§ **Directions for this task**: Write out, word for word, only the data from its first line to the line containing "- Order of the".

(Records from a data collection)
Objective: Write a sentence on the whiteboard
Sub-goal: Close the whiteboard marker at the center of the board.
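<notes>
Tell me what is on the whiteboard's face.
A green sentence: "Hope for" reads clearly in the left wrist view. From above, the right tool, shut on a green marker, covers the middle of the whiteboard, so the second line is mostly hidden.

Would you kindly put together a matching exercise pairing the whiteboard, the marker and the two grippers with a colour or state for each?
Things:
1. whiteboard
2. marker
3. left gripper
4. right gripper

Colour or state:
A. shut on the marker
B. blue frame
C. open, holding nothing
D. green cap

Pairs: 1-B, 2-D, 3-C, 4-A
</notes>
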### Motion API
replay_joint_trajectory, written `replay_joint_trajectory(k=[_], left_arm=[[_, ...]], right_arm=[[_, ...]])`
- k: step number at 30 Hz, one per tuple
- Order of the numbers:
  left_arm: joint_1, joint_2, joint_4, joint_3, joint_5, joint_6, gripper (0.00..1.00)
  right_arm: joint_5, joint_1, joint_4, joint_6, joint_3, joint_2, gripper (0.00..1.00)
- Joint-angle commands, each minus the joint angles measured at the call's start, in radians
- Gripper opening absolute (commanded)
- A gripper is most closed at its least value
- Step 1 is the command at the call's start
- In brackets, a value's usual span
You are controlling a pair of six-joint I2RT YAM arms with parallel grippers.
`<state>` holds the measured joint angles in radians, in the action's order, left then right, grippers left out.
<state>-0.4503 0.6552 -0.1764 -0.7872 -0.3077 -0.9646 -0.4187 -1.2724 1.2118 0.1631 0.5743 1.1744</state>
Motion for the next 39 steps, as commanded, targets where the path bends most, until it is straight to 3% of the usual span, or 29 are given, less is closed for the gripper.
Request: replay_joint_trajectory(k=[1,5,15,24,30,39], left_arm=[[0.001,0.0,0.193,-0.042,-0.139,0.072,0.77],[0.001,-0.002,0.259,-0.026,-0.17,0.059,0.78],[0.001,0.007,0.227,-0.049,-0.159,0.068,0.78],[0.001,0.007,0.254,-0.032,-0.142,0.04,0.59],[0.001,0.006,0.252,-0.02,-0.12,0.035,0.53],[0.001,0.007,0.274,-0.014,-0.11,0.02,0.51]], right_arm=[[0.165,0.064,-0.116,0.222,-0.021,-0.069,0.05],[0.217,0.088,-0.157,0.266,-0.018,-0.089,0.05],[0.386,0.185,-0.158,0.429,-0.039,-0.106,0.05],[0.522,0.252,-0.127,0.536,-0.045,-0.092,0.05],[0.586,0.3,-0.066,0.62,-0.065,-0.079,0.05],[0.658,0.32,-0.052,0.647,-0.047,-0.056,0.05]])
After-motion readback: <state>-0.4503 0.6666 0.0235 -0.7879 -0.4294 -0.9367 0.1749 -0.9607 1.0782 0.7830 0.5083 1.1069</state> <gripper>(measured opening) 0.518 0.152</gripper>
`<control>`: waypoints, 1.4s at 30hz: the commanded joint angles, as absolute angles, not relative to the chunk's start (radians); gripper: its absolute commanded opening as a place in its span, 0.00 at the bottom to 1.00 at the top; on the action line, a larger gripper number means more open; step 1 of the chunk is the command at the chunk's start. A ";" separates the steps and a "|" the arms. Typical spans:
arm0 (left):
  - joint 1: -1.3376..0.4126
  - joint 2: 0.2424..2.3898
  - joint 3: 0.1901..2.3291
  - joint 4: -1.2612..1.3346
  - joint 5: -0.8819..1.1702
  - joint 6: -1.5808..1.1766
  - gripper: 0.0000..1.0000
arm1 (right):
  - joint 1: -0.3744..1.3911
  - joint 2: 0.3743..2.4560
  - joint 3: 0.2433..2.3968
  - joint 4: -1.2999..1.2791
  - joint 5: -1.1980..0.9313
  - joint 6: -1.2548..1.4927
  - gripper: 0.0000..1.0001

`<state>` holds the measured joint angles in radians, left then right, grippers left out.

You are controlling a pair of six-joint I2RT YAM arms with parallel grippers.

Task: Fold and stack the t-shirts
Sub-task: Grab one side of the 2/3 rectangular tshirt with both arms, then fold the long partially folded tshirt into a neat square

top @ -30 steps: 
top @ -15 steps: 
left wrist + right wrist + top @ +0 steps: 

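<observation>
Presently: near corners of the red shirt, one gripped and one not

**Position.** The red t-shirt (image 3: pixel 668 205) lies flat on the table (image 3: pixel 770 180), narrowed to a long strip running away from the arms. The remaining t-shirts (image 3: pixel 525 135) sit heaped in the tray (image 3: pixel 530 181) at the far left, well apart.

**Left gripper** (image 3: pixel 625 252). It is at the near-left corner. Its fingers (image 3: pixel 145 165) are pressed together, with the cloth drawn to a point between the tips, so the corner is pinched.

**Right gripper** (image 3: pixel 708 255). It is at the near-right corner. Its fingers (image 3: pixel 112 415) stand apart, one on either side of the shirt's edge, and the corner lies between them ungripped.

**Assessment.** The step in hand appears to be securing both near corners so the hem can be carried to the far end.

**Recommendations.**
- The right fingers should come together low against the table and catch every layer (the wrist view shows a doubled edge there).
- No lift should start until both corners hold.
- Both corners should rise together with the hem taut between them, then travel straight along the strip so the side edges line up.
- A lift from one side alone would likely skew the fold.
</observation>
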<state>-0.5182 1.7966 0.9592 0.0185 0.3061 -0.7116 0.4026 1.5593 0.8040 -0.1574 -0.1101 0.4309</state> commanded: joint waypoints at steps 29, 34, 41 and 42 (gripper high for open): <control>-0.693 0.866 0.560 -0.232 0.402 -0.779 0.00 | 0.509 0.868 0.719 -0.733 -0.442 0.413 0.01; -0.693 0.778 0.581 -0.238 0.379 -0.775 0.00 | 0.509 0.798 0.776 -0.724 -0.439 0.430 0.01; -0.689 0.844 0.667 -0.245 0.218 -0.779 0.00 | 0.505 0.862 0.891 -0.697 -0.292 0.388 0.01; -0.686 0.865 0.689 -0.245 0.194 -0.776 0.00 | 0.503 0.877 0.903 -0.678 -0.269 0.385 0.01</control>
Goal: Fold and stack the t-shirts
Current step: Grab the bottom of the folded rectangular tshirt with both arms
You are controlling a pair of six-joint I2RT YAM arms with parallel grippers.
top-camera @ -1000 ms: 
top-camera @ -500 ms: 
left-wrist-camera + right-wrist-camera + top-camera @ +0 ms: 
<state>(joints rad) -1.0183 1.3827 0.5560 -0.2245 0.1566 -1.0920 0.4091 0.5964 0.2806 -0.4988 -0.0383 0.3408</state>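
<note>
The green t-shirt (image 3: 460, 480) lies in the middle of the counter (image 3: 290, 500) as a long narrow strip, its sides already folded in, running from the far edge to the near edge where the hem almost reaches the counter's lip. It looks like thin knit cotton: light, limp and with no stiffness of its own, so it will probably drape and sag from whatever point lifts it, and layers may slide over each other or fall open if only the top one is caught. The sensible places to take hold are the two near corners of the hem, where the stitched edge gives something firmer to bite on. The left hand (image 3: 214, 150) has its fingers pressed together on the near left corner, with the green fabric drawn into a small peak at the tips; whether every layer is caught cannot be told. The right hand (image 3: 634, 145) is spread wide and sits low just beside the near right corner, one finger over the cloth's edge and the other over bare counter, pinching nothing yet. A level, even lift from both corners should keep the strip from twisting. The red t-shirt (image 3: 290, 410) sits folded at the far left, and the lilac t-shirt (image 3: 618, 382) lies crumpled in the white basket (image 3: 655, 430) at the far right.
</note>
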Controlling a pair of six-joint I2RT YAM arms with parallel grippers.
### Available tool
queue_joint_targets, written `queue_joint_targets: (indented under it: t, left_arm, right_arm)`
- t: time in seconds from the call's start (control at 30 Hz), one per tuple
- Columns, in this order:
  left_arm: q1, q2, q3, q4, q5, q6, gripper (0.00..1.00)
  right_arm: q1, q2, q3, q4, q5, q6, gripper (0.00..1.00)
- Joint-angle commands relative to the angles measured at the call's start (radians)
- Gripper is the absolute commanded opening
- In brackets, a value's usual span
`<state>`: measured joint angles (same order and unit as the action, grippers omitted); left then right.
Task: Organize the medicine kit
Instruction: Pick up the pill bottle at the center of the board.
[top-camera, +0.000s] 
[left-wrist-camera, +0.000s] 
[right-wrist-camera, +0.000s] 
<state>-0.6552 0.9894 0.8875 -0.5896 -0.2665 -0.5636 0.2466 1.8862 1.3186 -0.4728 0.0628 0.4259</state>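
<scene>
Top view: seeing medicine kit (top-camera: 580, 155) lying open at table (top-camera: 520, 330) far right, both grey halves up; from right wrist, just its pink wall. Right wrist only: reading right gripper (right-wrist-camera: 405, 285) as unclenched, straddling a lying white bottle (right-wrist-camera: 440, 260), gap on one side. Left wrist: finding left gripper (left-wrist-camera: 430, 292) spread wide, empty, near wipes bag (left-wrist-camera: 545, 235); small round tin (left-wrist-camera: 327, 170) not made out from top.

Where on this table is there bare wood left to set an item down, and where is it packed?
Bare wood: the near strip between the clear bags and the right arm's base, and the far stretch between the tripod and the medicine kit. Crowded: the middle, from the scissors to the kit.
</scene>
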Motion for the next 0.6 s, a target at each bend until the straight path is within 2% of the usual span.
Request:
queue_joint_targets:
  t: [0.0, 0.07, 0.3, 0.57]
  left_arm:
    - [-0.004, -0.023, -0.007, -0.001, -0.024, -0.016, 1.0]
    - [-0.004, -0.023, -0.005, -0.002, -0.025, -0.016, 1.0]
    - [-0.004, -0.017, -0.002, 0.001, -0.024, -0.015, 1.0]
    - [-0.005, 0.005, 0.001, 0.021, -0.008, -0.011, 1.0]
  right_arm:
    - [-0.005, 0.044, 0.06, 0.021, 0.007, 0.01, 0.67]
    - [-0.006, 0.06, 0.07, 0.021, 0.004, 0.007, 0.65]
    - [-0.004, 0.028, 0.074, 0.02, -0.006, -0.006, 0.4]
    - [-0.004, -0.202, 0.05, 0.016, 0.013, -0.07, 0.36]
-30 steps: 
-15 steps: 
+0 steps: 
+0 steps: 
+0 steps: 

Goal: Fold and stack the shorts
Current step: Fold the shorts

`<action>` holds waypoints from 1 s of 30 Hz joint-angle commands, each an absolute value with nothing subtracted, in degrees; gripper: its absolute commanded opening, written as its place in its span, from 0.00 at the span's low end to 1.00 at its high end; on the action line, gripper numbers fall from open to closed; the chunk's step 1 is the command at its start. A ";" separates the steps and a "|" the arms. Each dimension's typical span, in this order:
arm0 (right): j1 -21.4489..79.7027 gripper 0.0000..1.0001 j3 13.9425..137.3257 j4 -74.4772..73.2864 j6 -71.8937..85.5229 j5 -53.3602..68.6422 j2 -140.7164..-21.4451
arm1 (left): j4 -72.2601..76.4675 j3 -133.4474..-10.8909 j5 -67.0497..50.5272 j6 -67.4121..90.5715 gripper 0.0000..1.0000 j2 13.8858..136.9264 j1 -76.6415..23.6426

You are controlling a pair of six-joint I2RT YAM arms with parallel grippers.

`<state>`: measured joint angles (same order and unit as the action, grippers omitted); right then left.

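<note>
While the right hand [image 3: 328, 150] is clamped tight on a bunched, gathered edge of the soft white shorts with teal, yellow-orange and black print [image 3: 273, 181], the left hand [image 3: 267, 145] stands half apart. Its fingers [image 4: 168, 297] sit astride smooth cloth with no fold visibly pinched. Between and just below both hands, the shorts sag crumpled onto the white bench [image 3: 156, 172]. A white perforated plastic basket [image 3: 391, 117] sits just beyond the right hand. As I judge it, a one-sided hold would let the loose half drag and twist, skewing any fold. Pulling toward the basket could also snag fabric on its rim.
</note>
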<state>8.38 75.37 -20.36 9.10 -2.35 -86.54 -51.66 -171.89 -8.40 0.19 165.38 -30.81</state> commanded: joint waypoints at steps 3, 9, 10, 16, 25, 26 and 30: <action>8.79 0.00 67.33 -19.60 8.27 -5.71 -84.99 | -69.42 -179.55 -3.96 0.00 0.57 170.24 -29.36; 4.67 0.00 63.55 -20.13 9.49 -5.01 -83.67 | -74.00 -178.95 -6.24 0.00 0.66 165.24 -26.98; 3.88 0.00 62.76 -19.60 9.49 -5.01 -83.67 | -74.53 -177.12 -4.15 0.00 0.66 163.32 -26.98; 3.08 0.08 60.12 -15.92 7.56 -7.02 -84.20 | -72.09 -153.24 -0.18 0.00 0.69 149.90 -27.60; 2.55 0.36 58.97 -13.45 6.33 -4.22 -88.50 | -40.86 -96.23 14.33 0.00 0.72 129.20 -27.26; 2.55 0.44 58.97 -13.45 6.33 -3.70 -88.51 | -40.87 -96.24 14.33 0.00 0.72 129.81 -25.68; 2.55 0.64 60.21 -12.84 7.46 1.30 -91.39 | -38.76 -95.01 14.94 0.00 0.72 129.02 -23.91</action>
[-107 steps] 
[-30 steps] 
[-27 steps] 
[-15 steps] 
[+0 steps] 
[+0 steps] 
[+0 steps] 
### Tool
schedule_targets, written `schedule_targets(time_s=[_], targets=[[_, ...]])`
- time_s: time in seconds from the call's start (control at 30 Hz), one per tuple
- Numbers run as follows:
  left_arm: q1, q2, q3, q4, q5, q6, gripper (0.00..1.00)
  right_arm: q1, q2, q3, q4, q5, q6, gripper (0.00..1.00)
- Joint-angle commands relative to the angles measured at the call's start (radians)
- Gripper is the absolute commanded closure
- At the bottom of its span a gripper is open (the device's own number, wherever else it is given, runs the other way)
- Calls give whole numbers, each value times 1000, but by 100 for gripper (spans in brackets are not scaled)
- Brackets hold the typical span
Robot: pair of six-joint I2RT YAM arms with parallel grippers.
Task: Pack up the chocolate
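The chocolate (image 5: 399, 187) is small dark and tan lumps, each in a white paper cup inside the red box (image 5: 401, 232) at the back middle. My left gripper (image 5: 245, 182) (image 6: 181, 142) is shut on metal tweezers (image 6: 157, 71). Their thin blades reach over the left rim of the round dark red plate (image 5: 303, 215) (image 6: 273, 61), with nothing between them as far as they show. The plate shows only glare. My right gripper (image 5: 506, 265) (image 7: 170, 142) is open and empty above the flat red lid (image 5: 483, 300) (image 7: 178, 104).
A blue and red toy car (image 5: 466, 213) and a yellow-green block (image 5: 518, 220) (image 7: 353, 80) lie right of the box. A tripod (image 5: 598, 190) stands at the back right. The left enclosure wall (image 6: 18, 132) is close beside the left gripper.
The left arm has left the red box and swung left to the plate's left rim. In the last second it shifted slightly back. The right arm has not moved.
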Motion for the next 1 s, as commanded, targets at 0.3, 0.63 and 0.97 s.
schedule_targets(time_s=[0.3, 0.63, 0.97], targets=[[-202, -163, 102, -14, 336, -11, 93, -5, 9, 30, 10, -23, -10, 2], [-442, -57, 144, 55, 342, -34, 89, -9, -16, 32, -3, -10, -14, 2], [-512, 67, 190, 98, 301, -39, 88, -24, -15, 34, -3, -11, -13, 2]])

§ **Task answer**:
Objective: Write a sentence on the whiteboard
Sub-goal: Close the whiteboard marker at the center of the board.
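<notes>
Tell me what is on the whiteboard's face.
A green sentence: "Hope for" reads clearly in the left wrist view. From above, the right tool, shut on a green marker, covers the middle of the whiteboard, so the second line is mostly hidden.

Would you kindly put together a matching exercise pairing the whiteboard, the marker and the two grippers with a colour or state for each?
Things:
1. whiteboard
2. marker
3. left gripper
4. right gripper

Colour or state:
A. shut on the marker
B. blue frame
C. open, holding nothing
D. green cap

Pairs: 1-B, 2-D, 3-C, 4-A
</notes>
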### Motion API
replay_joint_trajectory, written `replay_joint_trajectory(k=[_], left_arm=[[_, ...]], right_arm=[[_, ...]])`
- k: step number at 30 Hz, one per tuple
- Order of the numbers:

No additional work is needed on this exercise.